When meeting with a new provider, clearly outline the goals you have for treatment and ask whether the therapist has experience helping with those specific problems. If they don’t, they can still be a valuable resource by pointing you toward colleagues who may be a better fit.


Rapport

Rapport refers to how easy your therapist is to get along with. A good therapist should be easy to talk to, allowing you to openly discuss what’s happening in your life without fear or insecurity.


While therapists are generally trained to be outstanding communicators, each has a unique personality that may make it easier or more difficult to get along with them.


Understanding

When you’re sharing your problems, do you feel like your therapist understands where you’re coming from? Or do you feel like you have such different experiences that no amount of explanation can bridge the gap?


Understanding between you and your therapist could mean that you share a similar life experience or a compatible culture. If you don’t think you’ll ever be able to have your therapist understand your situation, perhaps it’s time to find a new therapist.
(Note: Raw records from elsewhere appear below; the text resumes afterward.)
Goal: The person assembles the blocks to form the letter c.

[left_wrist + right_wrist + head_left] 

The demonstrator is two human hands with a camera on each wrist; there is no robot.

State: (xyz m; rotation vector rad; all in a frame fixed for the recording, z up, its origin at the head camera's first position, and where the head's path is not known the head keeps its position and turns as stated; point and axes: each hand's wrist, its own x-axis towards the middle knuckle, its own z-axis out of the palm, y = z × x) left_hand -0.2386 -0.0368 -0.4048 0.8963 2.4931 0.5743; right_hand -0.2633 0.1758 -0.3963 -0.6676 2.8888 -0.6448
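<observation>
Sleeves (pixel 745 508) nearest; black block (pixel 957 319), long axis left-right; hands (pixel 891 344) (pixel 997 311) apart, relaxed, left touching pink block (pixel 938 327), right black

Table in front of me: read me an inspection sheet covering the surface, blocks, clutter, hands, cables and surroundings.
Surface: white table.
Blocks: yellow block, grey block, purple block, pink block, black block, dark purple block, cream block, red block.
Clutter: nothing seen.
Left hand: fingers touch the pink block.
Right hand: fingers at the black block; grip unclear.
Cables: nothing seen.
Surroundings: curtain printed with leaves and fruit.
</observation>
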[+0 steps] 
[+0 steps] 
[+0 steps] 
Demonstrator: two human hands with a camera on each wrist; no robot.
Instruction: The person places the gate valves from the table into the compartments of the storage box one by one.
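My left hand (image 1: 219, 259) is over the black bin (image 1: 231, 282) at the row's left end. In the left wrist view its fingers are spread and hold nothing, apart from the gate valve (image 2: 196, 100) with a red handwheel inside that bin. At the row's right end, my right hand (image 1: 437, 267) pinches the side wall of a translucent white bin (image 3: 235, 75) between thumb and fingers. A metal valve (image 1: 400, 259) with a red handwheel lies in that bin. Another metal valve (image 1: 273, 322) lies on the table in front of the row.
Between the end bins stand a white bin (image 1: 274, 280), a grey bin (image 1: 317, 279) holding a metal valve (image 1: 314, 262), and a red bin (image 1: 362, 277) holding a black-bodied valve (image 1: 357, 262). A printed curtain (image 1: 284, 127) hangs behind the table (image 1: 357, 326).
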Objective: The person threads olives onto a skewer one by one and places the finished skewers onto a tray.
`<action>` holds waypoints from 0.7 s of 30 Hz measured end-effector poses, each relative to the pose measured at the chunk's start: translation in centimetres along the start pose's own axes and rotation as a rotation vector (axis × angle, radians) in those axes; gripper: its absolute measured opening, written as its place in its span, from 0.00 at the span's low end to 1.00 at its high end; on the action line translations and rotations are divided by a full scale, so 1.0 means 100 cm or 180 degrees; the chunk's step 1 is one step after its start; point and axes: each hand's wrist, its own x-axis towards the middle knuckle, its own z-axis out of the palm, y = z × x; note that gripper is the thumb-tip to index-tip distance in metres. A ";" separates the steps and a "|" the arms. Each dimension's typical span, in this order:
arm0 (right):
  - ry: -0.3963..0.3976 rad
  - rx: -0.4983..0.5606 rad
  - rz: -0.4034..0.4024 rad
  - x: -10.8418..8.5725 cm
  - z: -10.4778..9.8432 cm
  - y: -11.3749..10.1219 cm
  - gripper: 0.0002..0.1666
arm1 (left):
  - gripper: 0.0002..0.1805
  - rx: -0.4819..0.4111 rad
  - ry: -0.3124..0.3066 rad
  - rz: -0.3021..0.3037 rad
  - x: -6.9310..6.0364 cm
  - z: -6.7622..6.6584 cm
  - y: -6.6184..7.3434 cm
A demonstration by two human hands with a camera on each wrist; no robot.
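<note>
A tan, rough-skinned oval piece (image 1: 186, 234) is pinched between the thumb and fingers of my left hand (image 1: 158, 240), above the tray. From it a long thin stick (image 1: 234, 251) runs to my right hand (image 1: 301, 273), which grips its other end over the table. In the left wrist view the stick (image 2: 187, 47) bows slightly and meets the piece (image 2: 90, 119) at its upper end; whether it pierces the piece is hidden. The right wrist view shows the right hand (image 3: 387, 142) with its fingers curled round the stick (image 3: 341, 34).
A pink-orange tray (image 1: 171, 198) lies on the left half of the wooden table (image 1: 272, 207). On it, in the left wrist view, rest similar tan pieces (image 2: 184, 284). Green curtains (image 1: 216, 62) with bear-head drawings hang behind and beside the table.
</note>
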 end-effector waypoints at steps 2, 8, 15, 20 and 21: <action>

The Difference Between Psychologists and Counselors

Another common question in the search for a therapist is whether you need to find a psychologist or if a counselor is the better choice. Both are therapeutic professionals who can provide therapy and help with a range of different problems, but there are a few distinctions that can help you make the right choice.


Psychologists

A psychologist holds a doctoral degree in psychology or a related field. They often have many more years of clinical training than a counselor, but that doesn’t necessarily mean they’re more experienced or better able to help you.


What a psychologist can do that makes them unique is assess and diagnose specific mental health disorders, behavioral disorders, or personality disorders. Receiving a diagnosis for these illnesses can help you target your therapy and treatment in specific ways that ensure you’ll see results.


If you think that a mental illness plays a role in why you’re seeking therapy, you may need to find a psychologist for a diagnosis.


Counselors and Social Workers

In contrast, a counselor usually holds a master’s degree in counseling, psychology, or social work. Their training is typically less academic and focuses more on helping people in real clinical situations with practical tools and strategies.


While a counselor can’t diagnose mental illnesses, they often know when to refer you to a psychologist or psychiatrist for assistance.


Whether your therapist is a psychologist, counselor, or social worker, they have been trained in how best to help you reach your mental health and personal goals.


Rather than their specific training, finding the right therapist for you should focus on the elements of trust, understanding, and supportiveness. With these core elements needed to build a therapeutic alliance, you’re well on your way to productive therapy sessions that achieve real results.